Why do firemen wear red suspenders? Because their taste in clothing is simply abominable.
This week's contest was suggested by
David Twenhafel of Silver Spring, who wins "The Chronic Fatigue Syndrome Cookbook." A certified financial planner, David wrote us a letter in which he defends us against scurrilous charges of favoritism. The reason we keep choosing entries by the same people, he writes, is not that we are biased, but that we are rewarding the only thing we understand: sophomoric, infantile, slapstick, pratfall, poopy-potty humor. This puts the Style Invitational off limits to persons whose sense of humor is more sophisticated, persons such as David. He suggests that we run a contest for people like him. "I would offer some examples," he writes, "but you wouldn't find them humorous, so why bother?" We think this is a fabulous idea! This week's contest: Make David Twenhafel laugh. Any sort of delightful drollery or amusing witticism will do, so long as it is not the sort of lowbrow fare we usually favor. First-prize winner gets a Poopet, a realistic sculpture of a reclining cat made entirely from compressed cow manure. It is worth $30.
Runners-up, as always, receive the coveted Style Invitational Loser's T-shirt. Honorable Mentions get the mildly sought-after Style Invitational bumper sticker. Winners will be selected on the basis of humor and originality. Mail your entries to The Style Invitational, Week 197, c/o The Washington Post, 1150 15th St. NW, Washington, D.C. 20071, fax them to 202-334-4312 or submit them via Internet to this address: email@example.com. Internet users: Please indicate the week number in the "subject" field. Entries must be received on or before Monday, Dec. 30. Please include your address and phone number. Winners will be announced three weeks from today. Editors reserve the right to alter entries for taste, humor or appropriateness. No purchase necessary. The Faerie of the Fine Print & the Ear No One Reads wishes to thank Al Dyson of Washington for today's Ear No One Reads. Employees of The Washington Post and their immediate families are not eligible for prizes.
Report from Week 194,
in which you were asked to become newspaper advice columnists, supplying unwise responses to any of five questions we posed.
+ Third Runner-Up: How should I tactfully inform guests that I don't want them to smoke in my house? Signed, Happy Lungs. Dear Happy Lungs: Place Popsicle-stick crosses on your front lawn. When the inevitable questions arise, tell guests that you've been losing parakeets like crazy since you converted to gas. (David K. Ronka, Bradford, Mass.)
+ Second Runner-Up: My mother-in-law still has photos my husband's ex-wife on her mantel. Should I say something? Signed, Miffed. Dear Miffed: Leave the picture on the mantel, but surround it with photographs of Hitler, Pol Pot, Charles Manson, and baby seals being clubbed. (Eric P. Gallun, Gaithersburg; William Lomas, Bristow, Va.)
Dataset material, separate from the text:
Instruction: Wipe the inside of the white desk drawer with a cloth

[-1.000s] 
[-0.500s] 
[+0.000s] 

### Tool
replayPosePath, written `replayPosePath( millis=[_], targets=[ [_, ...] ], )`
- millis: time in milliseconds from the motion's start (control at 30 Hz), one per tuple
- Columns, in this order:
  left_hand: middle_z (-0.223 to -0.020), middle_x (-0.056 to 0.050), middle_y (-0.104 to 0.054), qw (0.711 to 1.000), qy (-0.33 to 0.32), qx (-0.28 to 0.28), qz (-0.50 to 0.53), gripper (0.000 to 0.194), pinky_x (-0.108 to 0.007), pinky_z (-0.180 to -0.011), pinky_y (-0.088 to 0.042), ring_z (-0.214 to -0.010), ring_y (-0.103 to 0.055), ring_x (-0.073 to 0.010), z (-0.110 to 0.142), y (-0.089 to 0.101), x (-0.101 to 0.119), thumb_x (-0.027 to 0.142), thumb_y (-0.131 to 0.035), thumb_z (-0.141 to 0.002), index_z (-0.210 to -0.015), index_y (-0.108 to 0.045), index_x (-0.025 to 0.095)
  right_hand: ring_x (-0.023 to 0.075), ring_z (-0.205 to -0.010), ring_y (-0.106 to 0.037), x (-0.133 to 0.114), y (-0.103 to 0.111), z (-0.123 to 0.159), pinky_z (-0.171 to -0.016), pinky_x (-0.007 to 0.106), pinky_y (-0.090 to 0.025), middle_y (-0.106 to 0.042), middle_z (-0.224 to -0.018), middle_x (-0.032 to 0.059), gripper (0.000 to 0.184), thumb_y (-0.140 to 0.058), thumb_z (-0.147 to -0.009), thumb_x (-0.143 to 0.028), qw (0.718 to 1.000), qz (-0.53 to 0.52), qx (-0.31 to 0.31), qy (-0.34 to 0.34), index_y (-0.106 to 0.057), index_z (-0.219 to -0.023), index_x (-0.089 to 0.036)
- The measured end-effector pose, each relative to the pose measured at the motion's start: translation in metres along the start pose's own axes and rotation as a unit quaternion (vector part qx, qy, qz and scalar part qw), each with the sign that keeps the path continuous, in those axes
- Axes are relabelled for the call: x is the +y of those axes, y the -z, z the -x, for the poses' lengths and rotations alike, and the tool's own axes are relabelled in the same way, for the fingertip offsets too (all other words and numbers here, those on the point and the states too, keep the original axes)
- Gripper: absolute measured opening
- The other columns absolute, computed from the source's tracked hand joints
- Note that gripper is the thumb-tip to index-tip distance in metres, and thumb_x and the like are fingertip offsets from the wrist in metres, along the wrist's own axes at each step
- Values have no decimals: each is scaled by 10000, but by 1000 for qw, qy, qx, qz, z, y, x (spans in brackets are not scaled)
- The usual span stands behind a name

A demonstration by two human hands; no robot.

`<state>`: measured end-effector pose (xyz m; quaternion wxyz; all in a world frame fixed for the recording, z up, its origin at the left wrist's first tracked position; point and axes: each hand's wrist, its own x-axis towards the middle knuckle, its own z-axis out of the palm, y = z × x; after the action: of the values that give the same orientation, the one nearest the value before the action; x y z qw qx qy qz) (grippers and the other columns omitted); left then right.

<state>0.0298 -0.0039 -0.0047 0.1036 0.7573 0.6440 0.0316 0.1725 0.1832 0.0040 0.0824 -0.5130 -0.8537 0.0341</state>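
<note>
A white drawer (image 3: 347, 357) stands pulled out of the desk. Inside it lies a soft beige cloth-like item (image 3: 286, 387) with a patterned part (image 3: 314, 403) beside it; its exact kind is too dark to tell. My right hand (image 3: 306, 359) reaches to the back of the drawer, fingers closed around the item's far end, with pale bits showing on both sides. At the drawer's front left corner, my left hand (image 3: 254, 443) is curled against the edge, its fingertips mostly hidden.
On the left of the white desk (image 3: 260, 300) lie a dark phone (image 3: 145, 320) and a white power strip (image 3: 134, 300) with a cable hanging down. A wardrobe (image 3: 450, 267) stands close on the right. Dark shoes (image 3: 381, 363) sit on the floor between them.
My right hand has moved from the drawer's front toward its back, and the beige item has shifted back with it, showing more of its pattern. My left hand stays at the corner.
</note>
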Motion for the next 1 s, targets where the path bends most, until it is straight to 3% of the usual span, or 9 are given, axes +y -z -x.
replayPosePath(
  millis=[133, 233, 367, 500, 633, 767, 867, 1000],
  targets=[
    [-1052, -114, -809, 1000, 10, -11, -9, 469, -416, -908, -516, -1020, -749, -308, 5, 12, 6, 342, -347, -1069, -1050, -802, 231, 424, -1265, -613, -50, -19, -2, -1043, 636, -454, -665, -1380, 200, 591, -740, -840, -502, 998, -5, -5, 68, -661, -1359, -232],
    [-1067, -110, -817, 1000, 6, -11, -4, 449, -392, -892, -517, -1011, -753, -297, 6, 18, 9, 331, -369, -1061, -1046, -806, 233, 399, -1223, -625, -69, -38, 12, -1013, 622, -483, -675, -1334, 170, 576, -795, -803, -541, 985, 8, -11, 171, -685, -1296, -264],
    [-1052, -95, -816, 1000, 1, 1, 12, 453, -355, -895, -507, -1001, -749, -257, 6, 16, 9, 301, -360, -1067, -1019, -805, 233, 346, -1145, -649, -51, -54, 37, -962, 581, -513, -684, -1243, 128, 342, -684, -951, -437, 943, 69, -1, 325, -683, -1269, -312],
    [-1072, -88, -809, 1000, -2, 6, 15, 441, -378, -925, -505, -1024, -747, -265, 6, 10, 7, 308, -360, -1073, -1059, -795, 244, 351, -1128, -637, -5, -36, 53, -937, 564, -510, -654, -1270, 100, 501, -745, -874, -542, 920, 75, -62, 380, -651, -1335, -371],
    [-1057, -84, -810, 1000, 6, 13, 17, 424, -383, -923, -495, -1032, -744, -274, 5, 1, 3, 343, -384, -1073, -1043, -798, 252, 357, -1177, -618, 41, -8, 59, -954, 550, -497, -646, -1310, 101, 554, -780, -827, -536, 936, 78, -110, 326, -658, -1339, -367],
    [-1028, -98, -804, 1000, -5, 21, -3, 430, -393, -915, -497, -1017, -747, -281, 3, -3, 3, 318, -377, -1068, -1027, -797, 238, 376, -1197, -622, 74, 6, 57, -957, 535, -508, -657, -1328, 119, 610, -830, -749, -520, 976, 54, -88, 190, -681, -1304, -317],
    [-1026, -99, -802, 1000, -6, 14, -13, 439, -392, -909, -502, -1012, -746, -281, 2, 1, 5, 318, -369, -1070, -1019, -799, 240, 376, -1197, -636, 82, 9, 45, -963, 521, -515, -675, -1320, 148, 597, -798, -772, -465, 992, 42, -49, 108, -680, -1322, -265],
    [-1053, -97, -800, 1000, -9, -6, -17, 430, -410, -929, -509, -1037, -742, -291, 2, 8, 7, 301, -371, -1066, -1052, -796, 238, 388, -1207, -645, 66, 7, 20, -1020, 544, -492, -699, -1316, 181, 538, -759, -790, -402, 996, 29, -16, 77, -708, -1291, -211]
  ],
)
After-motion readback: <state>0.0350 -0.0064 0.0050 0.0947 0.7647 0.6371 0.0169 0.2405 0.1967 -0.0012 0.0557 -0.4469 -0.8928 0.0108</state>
+ First Runner-Up: My daughter and son-in-law are always asking me to baby-sit my grandchildren. How can I graciously let them know they are taking advantage of me? Signed, Grumpy. Dear Grumpy: The next time your daughter calls to say she is dropping the kids off, respond enthusiastically, "Oh, good. I have to drive downtown tonight to score, and my connection is always much less paranoid when Caitlin and Hunter are with me." (Frank and Cindy Curry, Richmond)
+ And the winner of the real Pet Rock: My daughter and son-in-law are always asking me to baby-sit my grandchildren. How can I graciously let them know they are taking advantage of me? Signed, Grumpy.
Dear Grumpy: Say nothing. Place large dog cages in your living room, each labeled with the name of a grandchild. (Art Grinath, Takoma Park)
+ Honorable Mentions:
How should I tactfully inform guests that I don't want them to smoke in my house? Signed, Happy Lungs.
When they arrive, place a "Smoking Area" sign on their car. (William Lomas,
Wait until they request an ashtray. Tell them you don't have any, and offer your cupped hands as a substitute. (Sandra Hull, Arlington)
Grow a thin, patchy beard, dye it and your hair a mousy reddish-brown, obtain a pair of Coke-bottle spectacles, and greet your smoking guests by saying, "I'm dressed this way in honor of my idol, David Kessler, who is leaving the FDA after four years of prosecuting those merchants of death, the tobacco lords." (Lee Modesitt, Hanover, N.H.)
My daughter and son-in-law are always asking me to baby-sit my grandchildren. How can I graciously let them know they are taking advantage of me? Signed, Grumpy.
Ask them to pick up some ear plugs and a fifth of bourbon on the way. (Kevin Mellema, Falls Church)
My mother-in-law still has photos my husband's ex-wife on her mantel. Should I say something? Signed, Miffed.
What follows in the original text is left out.